In his 1976 talk Backus credits the team he’d led that solved “a large number of very difficult problems” for the FORTRAN 1 compiler, adding “I was not one of those people. I was sitting around doing things that were hard to describe…”

But later in the talk one of Backus’ co-workers at IBM corrects the record. “I was in the office with him every day. And he didn’t doodle off like he says. He was there guiding the troops all the time.”

A Historic Consensus

Betty Holberton (right) in US Army photograph (via Wikipedia) of Eniac between 1948 and 1955.

Betty Holberton (right foreground) programming the ENIAC computer in Philadelphia, Pennsylvania, BRL building 328 (1940s/1950s)

In fact, Backus’ audience was filled with computing pioneers bringing their own inside knowledge about the early days of programming.

The first question came from Betty Holberton, who identified herself as a worker from the Bureau of Standards (now the National Institute of Standards and Technology — NIST). In fact, Holberton was one of six women who’d programmed ENIAC, the world’s first general-purpose electronic digital computer.

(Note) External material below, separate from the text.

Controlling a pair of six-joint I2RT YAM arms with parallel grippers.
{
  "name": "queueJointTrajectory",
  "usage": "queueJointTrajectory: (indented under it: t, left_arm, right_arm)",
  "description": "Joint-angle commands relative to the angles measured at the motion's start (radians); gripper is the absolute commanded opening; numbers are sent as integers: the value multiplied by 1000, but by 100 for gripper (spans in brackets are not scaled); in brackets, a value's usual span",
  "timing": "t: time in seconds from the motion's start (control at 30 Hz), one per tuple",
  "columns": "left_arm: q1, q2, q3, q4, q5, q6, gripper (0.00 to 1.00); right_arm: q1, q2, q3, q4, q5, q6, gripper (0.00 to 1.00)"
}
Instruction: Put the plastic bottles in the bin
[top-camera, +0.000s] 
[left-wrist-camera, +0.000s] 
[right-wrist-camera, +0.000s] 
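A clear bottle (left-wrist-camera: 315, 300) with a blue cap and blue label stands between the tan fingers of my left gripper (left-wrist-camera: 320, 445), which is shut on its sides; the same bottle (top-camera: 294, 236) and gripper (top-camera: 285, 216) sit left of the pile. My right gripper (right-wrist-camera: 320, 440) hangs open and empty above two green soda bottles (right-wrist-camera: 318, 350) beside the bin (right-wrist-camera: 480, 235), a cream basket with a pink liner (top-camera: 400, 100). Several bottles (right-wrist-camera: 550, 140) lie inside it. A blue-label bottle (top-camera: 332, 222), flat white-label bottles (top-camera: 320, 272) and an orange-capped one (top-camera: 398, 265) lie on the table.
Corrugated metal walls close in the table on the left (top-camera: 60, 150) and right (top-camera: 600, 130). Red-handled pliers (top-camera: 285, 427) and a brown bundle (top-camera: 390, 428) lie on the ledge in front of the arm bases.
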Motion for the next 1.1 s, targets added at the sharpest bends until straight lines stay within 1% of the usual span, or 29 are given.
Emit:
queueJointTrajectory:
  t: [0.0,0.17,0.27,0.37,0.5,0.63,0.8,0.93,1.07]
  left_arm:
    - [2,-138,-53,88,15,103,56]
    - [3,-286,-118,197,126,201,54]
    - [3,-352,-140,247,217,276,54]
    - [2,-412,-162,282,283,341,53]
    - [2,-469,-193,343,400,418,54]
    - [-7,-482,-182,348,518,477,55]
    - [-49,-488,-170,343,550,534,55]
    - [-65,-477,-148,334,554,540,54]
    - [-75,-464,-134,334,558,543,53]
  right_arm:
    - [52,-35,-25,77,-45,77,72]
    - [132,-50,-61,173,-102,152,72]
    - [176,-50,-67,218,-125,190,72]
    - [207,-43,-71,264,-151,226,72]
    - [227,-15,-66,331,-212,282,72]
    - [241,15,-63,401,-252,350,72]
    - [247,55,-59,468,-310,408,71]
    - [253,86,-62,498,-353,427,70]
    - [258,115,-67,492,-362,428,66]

Holberton asked for Backus’s memories about how in 1954 people from IBM traveled the country describing FORTRAN. “To me, that is a real first, because that is an attempt to get consensus. And I consider that to be the beginning of standardization of languages.”

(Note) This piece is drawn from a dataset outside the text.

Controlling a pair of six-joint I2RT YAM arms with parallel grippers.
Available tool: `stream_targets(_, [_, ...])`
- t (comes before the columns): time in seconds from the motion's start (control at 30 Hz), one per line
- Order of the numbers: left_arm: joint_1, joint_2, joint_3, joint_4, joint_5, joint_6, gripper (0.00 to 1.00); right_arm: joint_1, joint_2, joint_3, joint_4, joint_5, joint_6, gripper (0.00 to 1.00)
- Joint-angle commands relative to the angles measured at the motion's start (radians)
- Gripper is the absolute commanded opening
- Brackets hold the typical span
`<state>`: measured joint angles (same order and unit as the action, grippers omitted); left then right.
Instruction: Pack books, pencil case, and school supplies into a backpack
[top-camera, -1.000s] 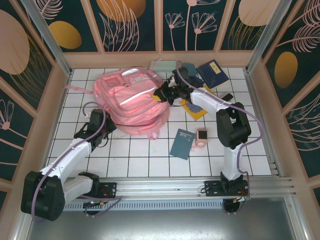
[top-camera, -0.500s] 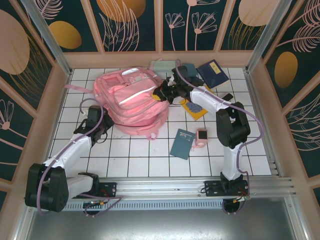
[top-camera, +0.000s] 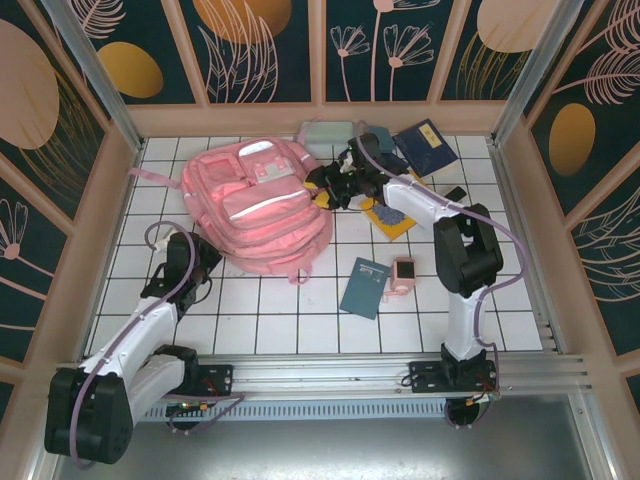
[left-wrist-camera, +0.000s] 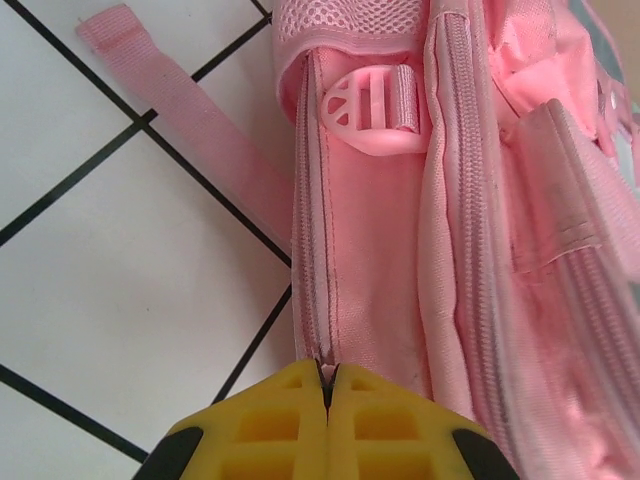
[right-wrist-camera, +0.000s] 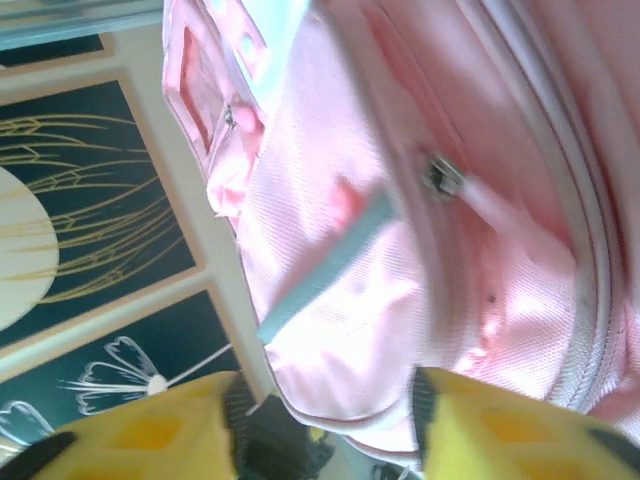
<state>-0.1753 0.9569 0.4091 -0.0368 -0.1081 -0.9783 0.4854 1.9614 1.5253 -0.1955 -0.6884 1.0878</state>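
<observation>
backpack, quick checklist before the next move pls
1. Left gripper holding the backpack: ok, its fingers are pinched shut where the zip seam ends.
2. Right gripper free to work: ok, it is open with nothing between its fingers.
3. Backpack open for packing: not ok, the zip looks closed in the left wrist view.
4. Things packed: not ok, the teal book, pink gadget and pencil case lie outside.
5. Zip pull lined up for the right gripper: cannot tell.
</observation>
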Motion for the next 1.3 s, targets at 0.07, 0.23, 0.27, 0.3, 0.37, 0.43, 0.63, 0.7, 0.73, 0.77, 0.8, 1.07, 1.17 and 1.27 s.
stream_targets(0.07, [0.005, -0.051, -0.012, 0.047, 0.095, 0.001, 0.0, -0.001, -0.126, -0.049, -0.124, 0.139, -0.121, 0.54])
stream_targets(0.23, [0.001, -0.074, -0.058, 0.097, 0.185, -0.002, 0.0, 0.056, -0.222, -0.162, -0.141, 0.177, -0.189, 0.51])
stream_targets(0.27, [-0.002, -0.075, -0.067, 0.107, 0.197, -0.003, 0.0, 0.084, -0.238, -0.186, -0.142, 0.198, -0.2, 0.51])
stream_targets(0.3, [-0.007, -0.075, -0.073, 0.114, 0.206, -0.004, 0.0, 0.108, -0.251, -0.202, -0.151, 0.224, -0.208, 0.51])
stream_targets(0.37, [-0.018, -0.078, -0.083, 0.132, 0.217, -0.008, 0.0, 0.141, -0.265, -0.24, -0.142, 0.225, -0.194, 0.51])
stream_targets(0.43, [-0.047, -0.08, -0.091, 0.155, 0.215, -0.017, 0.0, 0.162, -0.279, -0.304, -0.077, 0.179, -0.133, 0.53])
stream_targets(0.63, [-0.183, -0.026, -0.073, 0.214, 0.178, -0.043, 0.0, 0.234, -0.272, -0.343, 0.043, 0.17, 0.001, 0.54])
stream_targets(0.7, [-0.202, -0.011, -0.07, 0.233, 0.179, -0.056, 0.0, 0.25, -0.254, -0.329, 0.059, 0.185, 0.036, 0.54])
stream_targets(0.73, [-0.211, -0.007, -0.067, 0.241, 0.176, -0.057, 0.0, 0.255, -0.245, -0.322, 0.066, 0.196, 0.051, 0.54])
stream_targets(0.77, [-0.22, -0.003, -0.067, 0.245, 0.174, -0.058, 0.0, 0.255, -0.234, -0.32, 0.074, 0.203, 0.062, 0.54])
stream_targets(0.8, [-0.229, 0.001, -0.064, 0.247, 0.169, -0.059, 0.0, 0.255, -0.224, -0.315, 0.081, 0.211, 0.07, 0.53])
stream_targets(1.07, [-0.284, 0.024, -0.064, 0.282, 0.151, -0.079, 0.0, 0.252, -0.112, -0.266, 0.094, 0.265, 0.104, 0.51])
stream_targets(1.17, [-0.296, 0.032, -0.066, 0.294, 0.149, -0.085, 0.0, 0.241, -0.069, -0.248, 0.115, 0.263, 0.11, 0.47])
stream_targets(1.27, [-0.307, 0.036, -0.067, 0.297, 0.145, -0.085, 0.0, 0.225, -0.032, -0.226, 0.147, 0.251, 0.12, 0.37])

And Backus admitted that he was actually surprised by the warm reception the Fortran received when he’d met those prospective users.

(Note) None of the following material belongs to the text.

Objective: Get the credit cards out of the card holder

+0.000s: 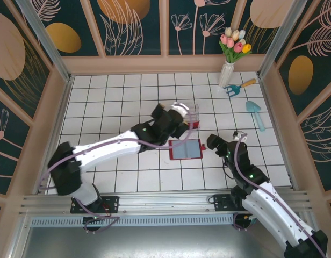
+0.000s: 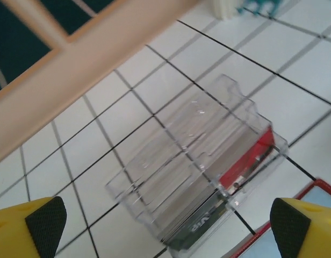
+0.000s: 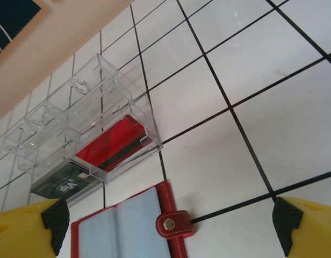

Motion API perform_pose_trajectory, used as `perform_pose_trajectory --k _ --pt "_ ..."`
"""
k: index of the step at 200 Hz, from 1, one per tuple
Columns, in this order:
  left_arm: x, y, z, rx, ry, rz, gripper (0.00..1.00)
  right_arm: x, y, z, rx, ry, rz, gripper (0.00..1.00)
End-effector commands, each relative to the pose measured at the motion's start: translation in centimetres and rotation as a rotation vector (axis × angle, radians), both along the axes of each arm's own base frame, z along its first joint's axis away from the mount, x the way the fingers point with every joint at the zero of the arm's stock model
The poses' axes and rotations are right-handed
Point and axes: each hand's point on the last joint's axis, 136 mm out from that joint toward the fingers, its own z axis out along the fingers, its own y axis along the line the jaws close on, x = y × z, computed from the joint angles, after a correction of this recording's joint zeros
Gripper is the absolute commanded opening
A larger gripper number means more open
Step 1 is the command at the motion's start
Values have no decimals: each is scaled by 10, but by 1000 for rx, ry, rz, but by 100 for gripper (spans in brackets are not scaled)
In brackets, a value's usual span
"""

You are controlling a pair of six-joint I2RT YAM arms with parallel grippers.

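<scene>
The left claw (image 2: 166, 223) is spread wide, its yellow fingers (image 2: 44, 223) at the two lower corners of its wrist view with nothing between them. The right claw (image 3: 171, 220) is just as wide and holds nothing.

From above, the right claw (image 1: 214, 142) sits on the near side of the counter (image 1: 101, 102), just beside the card holder (image 1: 187, 149) at its 3 o'clock. The holder lies open and flat, grey-blue inside with a red border. At its 12 o'clock stands a clear plastic box (image 1: 191, 114), with the left claw (image 1: 181, 122) over it. Far off at 1 o'clock are a trowel (image 1: 256, 114), a small rake (image 1: 238, 87) and a vase of tulips (image 1: 226, 72).

Only the wrist views show what is in the box. The right one shows a red card (image 3: 112, 145) inside the box (image 3: 85, 129) and a dark card (image 3: 66, 185) marked VIP poking from its near end, plus the holder's snap tab (image 3: 173, 224). The left wrist view cuts the holder (image 2: 317, 189) down to a corner at 5 o'clock. Whether any cards are in the holder's sleeves cannot be made out.
</scene>
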Motion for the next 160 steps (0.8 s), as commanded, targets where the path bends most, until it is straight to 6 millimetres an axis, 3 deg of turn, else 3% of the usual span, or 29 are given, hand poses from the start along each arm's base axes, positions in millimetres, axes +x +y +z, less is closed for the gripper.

“I expected to get, you know, an enormous amount of objections and suggestions…” Yes, his team had put a lot of work into it, but when those meetings finally arrived, Backus jokes that perhaps “they either didn’t believe it, or they didn’t understand it, due to my garbled presentation.”

But Holberton interrupted. “I remember the discussion in Washington. It was very spirited!”

 Betty Holberton speaking from the audience in 1976 (screenshot from CHM video of John Backus talk)

Betty Holberton spoke from the audience in 1976 at John Backus’ talk. (screenshot from CHM video).

Another question came from “Knuth at Stanford” — legendary computer scientist Donald Knuth — who wondered who’d coined the word software. And another question came from prominent mathematician John Brillhart, who admitted Backus’ description of a priesthood opposing easier languages was accurate — but with an additional caveat. “I would’ve called the people on the opposite side a part of a priesthood.” That is, the optimizers writing the language, “the people that I came in contact with… many of them acted very much like they were part of a priesthood.”

Backus responded, his sheepish smile a kind of acknowledging admission, even as he said to a knowing laugh from the audience, tongue-in-cheek, that “The sociology of the priesthood is very complex, needless to say.”

But almost instantly there’s another response from mathematician (and Turing award winner) Richard Hamming, who says of Backus, “I think that he has been far too modest about what happened. The opposition to FORTRAN and any automatic coding system seems to me very very high. And the courage he had to persist I think should be recognized. He pretended he did nothing. I was privileged, while using [IBM’s last pre-Fortran mainframe] the 701, to have lunch with him regularly. I was tremendously impressed with the courage he had to keep the group going in the face of strong opposition of the priesthood.”

And then there was spontaneous applause.

But before the next question, Backus insisted on cutting in with his response. “It didn’t take any courage. it was a lot of fun!”